Understanding of the molecular and neural bases of biological timing, especially of the timing of circadian (ca. 24 hours) and seasonal phenomena, have been rapidly advanced for the last decade. The mechanism responsible for these functions is the circadian system which is consisted of the central clock located in the suprachiasmatic nucleus (SCN) of the hypothalamus and the peripheral clocks in a variety of tissues. The SCN is directly innervated by the retinal ganglion cells and received photic information. The SCN is also innervated by the ascending fibers originated from the brain stem, but the functions of these neural pathways are not well understood. The SCN neurons send the fibers to various regions in the brain, and also secrete neuropepites, which are supposed to mediate the circadian information from the SCN to the peripheral clocks.

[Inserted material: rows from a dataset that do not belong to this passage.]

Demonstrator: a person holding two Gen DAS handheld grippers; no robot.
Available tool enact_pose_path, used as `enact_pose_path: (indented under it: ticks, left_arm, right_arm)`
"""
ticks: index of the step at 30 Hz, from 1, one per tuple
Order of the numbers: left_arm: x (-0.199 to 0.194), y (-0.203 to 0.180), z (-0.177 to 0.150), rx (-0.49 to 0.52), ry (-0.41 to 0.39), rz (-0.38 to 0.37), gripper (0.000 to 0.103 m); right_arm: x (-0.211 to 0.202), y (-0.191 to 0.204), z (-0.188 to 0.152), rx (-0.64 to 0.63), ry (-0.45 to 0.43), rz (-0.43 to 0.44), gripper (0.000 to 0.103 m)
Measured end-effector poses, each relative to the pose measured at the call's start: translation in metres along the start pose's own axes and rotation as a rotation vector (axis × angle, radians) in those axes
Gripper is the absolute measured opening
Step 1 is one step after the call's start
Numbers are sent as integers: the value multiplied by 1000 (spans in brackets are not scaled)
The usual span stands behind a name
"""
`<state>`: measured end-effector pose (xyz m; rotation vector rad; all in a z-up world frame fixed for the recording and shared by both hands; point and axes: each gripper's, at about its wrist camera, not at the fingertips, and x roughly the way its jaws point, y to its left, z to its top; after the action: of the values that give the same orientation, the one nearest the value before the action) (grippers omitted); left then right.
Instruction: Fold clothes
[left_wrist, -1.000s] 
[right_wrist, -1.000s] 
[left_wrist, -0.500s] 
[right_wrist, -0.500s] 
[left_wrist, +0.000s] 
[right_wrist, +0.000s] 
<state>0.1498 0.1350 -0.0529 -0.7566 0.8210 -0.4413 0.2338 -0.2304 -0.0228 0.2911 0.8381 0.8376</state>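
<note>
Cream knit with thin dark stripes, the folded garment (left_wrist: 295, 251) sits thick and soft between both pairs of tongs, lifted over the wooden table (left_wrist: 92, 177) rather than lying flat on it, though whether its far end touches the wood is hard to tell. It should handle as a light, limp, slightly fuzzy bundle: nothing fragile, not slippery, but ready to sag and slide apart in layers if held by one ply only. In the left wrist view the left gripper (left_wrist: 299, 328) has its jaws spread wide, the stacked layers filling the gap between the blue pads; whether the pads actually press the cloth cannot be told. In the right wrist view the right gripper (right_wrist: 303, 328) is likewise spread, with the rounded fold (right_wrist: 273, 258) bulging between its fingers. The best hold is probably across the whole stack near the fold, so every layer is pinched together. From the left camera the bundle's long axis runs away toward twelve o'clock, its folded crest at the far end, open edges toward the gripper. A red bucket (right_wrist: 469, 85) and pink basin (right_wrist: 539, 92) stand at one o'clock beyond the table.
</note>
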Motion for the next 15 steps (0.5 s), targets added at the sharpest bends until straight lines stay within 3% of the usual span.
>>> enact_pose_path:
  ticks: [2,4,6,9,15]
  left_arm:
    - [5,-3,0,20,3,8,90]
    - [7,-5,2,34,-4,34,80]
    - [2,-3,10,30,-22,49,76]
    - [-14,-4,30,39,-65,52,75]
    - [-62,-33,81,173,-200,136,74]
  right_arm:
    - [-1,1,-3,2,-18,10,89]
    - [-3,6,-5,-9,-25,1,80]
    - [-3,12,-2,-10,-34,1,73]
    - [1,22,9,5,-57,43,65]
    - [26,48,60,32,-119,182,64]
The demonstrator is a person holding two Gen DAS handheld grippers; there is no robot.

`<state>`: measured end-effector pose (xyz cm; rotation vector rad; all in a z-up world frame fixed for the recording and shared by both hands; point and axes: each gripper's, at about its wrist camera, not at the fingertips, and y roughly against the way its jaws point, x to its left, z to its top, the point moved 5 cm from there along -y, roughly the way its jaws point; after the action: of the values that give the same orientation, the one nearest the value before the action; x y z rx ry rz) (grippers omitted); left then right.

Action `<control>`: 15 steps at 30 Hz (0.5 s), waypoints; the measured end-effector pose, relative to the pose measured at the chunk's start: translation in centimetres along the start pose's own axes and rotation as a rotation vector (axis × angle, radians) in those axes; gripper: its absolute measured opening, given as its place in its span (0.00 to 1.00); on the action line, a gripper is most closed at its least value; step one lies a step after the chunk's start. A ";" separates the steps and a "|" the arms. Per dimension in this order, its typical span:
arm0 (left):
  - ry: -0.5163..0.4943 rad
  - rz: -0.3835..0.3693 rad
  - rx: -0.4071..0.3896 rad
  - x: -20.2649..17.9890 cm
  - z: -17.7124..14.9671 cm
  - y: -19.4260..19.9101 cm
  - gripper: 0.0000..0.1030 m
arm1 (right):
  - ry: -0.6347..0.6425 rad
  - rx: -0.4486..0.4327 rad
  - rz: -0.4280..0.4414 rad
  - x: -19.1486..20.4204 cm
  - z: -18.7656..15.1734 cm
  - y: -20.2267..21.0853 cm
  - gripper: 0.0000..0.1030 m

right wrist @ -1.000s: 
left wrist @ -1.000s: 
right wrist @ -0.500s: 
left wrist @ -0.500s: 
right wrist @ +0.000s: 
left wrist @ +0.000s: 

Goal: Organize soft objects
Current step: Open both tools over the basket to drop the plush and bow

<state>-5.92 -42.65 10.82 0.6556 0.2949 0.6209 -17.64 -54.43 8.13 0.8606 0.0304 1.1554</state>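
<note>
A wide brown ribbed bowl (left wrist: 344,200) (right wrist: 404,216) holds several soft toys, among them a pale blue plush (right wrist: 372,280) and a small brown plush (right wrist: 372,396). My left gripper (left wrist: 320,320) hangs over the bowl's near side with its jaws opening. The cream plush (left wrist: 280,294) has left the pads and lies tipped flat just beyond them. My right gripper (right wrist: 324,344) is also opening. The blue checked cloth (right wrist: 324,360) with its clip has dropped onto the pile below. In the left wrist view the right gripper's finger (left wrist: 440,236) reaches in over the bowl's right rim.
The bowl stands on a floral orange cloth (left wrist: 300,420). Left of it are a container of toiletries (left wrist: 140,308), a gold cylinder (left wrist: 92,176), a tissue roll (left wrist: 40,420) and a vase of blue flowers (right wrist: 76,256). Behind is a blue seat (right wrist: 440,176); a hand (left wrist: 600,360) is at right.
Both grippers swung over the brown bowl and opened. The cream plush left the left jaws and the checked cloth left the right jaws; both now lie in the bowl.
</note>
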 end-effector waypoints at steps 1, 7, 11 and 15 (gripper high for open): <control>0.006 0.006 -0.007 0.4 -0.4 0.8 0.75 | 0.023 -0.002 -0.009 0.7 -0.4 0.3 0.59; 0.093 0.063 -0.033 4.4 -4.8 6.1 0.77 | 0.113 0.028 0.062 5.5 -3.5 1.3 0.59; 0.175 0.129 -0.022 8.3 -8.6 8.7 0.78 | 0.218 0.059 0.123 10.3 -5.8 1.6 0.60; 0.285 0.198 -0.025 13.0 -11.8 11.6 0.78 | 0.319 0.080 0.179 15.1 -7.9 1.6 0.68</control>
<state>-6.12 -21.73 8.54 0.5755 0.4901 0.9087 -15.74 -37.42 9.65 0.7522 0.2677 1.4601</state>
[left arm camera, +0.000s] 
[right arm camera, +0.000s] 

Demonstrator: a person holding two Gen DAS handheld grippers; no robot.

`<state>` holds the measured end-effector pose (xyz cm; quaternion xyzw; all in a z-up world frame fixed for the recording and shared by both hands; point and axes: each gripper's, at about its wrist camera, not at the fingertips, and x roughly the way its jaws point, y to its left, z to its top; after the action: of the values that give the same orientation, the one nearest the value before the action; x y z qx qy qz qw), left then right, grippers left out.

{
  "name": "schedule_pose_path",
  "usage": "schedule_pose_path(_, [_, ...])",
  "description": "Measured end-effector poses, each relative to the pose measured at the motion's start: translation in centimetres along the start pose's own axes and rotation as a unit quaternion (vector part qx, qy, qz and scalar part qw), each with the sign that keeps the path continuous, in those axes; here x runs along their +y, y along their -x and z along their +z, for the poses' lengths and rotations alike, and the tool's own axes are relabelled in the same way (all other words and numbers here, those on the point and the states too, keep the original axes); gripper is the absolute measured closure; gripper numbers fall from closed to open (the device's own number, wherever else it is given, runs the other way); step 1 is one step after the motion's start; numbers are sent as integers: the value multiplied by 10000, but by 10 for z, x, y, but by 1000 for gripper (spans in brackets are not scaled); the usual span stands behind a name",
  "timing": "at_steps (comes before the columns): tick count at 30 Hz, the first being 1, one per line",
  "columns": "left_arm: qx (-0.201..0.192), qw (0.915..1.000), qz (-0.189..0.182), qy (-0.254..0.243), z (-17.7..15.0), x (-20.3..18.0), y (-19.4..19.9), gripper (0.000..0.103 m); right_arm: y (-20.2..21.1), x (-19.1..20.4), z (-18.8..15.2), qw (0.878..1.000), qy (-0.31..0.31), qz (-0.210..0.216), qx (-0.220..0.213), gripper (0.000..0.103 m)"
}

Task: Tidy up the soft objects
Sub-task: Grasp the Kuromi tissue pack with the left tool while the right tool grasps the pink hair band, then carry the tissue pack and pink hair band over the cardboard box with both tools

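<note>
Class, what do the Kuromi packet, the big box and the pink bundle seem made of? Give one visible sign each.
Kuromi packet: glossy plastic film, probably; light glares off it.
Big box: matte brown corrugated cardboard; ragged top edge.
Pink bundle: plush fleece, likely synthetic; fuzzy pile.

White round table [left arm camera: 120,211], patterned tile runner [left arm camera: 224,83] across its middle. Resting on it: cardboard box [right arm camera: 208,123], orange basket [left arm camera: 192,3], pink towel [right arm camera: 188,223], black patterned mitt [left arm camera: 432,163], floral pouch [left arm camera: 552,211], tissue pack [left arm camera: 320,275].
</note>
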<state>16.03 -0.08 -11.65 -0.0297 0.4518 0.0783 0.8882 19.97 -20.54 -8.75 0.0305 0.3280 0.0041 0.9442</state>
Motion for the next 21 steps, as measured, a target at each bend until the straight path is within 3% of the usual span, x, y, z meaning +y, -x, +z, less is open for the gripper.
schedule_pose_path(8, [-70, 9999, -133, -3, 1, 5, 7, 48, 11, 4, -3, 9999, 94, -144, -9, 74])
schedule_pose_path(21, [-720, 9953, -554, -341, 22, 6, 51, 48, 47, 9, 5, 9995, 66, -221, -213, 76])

A unilateral SCN consists of ca.10,000 neurons, most of which show the circadian rhythms in neuronal activity. In rats and mice, the circadian periods of individual neurons in the cultured SCN are not identical but show a Gaussian distribution. The range of distribution is wider in the dispersed cell culture than in the slice, suggesting that the architecture or the neural network of the SCN is important to exhibit coherent circadian activity rhythms. However, a line of evidence indicates that the origin of circadian rhythm in the SCN neurons is not the neural network but the transcription-translation feedback of cellular molecules. Several clock genes and their protein products are involved in the feedback loop and it takes approximately 24 hours for one turn of this loop. Mutation or knockdown of one of these clock genes leads to substantial changes in the circadian period or abolishment of circadian rhythm in behavior.

The circadian behavior rhythm in mammals consists of an active period (wakefulness) and a rest period (sleep). The length of active or rest period has been well known as the subject of seasonal changes in photoperiod. These seasonal changes are ascribed to more than one regional pacemaker in the SCN circadian clock which responds independently to photic information from the retina. The mutual coupling among the regional pacemakers is of special importance in the control of behavior rhythm. Thus, the circadian clock in the SCN is understood as a hierarchical multi-oscillator system.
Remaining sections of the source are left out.